By Patricia Devlin
THE construction phase of Northern Ireland’s new police, prison, fire and rescue training college will create around 2,000 jobs when it begins this year, it has been said.
Planning approval for the new Northern Ireland Community Safety College, based outside Cookstown, had planning approval officially rubber stamped last week by Environment Minister Alex Attwood.
Work on the 23,000sqm campus, which will provide new teaching, training and residential facilities for the PSNI, Prison Service and the Northern Ireland Fire and Rescue Service, is set to begin this year with a competition date of 2015.
The decision to grant full planning approval was hailed as a “huge milestone” by Justice Minister David Ford who said the construction of the £139 million college would bring a huge boost to the economy.
“This is excellent news,” said Mr Ford.
“The new Community Safety College at Desertcreat will be a facility that the three services, and indeed Northern Ireland as a whole, can be proud of.
“Not only will it provide world class academic facilities but specialised practical training areas such as a mock city centre and police station, fire house and prison, will ensure that the College will meet the collective and individual needs of each service.”
Public Safety Minister Edwin Poots, who also welcomed the news, said the Desertcreat Road facility would be a “world” leader in the delivery of multi-service training.
He said: “This type of joint facility isn’t available anywhere else in the world. Here in Northern Ireland, we are leading the way and it is something we can be rightly proud of.
The application, made by the Police Service of Northern Ireland (PSNI), was submitted on June 15th last year before being passed on Wednesday last.
PSNI Deputy Chief Constable Judith Gillespie said the college would not only be providing “state of the art, bespoke, practical and academic” facilities, but will also make the province a safer place.
She added: “This is a very exciting time for all of the three services involved and over the next few months we hope to be in a position to announce the conclusion of the procurement process and award the construction contract.”
“This in turn will create approximately 1,500 – 2,000 construction jobs which is a great opportunity not just for the local area but for Northern Ireland generally.”
Dale Ashford, Assistant Chief Fire Officer, Northern Ireland Fire & Rescue Service also voiced his delight at the planning announcement.
“Today we are another step closer in our journey towards creating a world class state of the art joint training facility and I very much welcome this announcement,” he said.

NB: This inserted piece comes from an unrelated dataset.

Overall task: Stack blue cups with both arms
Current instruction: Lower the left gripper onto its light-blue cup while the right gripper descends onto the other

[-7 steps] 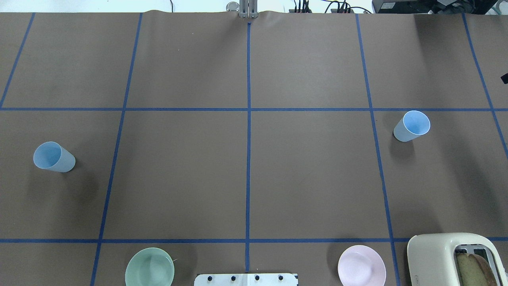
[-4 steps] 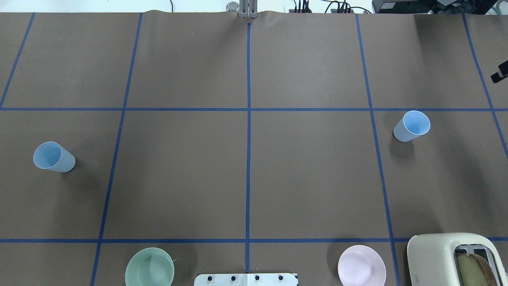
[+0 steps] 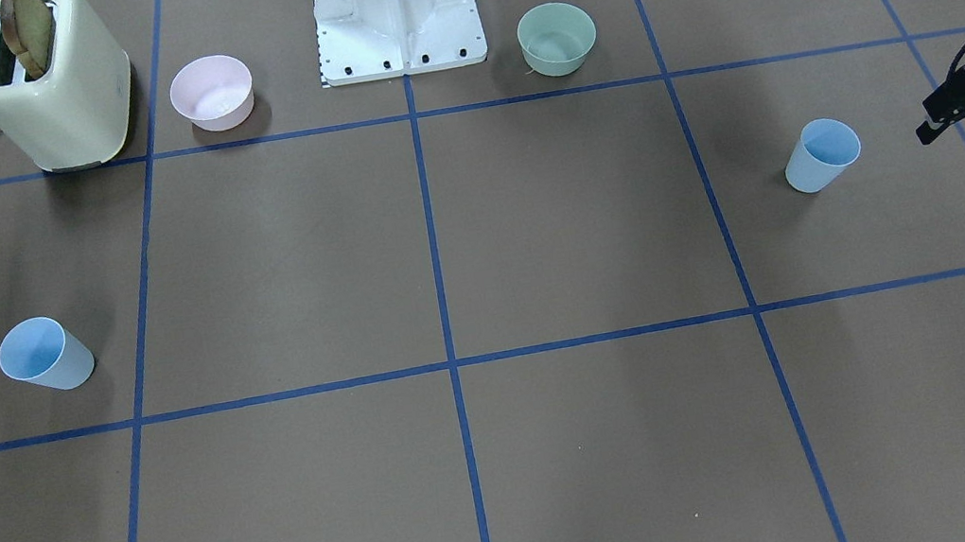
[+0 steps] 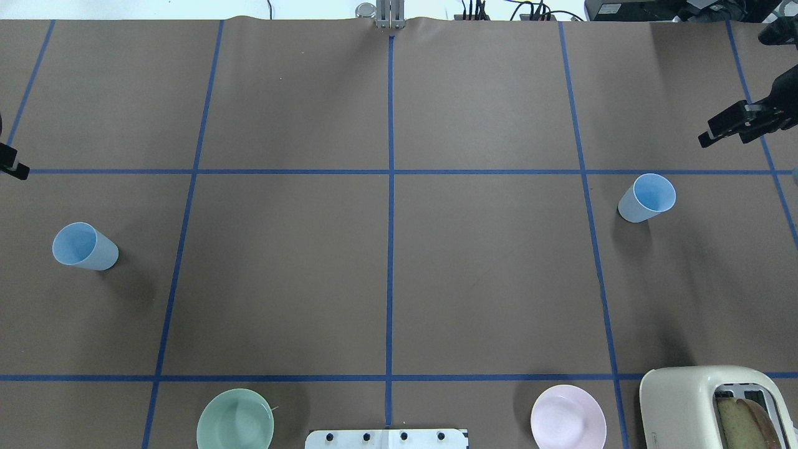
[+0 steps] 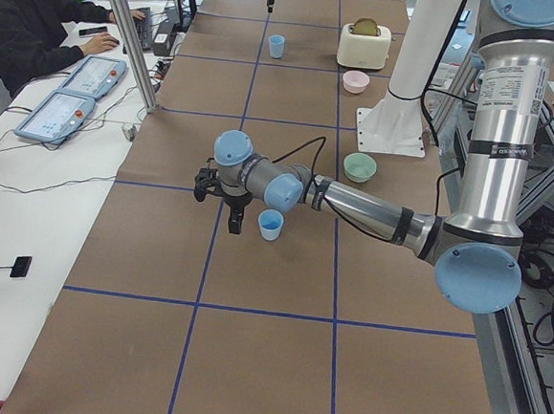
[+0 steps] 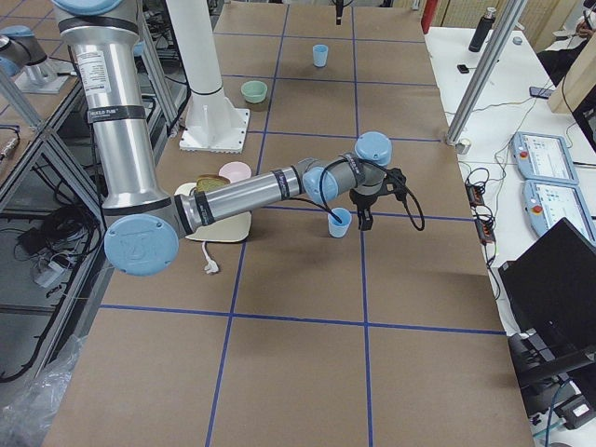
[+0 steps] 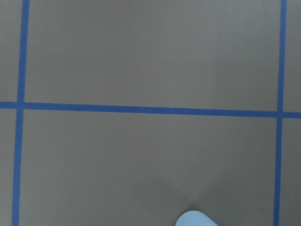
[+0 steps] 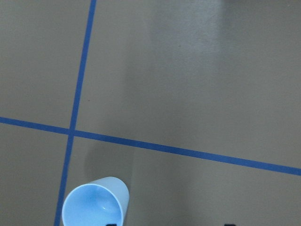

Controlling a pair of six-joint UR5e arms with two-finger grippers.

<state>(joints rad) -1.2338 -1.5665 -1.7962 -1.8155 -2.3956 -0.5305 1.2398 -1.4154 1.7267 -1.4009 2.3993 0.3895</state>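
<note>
Nearest the base, the mint-green bowl (image 4: 235, 419) sits on the left, with the pink bowl (image 4: 568, 416) and toaster (image 4: 686, 399) on the right. Farther out, both tumblers stand upright and well apart: the left blue cup (image 4: 84, 246) and the right blue cup (image 4: 648, 197). Just beyond them hang my left gripper (image 3: 959, 133) and right gripper (image 4: 723, 138), both spread wide and empty. My worry is that a finger descending onto a rim would topple such a light cup.
</note>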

“The new College represents an investment in our Firefighters and their safety. Not only will it benefit new trainees, it will be used by every Firefighter and Support Staff member across Northern Ireland as part of their continuous life long training and development.”
He added: “It will ensure we have the best and highly skilled workforce to help protect our community.”

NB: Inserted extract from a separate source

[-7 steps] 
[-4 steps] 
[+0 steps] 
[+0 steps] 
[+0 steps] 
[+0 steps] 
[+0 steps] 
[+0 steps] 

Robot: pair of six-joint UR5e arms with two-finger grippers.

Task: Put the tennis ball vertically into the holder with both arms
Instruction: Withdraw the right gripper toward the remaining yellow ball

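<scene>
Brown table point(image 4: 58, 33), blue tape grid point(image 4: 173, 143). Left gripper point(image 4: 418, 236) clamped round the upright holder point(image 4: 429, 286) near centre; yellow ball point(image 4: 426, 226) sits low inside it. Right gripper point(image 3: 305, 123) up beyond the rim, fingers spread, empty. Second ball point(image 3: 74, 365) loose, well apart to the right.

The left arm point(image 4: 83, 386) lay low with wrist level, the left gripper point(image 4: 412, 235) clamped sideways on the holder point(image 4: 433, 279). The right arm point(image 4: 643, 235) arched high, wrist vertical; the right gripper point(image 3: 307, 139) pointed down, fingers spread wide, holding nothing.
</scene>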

Mid Ulster MLAs Patsy McGlone, Ian McCrea and Sandra Overend also welcomed the milestone.
SDLP Assemblyman Patsy McGlone said: “This is excellent news to see another step towards another major investment in the Mid-Ulster area.”
“This project will not only have significant effects in terms of jobs and surpluses used, but also will have a positive impact on local businesses and possibly hotels as well.”
The DUPs Ian McCrea said: “Having lobbied for this new training centre at Desertcreat, Cookstown I am now delighted to see it getting ever closer. This project is worth a total of £140 million which will be a welcome boost to our local economy.
“Mid Ulster is long overdue a good news story and I hope the college can be a starting point for further economic growth in the constituency.”
Ulster Unionist Sandra Overend said she hoped to see work start as soon as possible.
“With this state of the art facility, our services are going to receive the very best of training in the very best of facilities. Not only will the people of Northern Ireland enjoy a better trained set of emergency services, but our local economy in Mid-Ulster will also benefit due to the construction of the College, and due to the increased number of people using our shops and services when the College opens,” she said.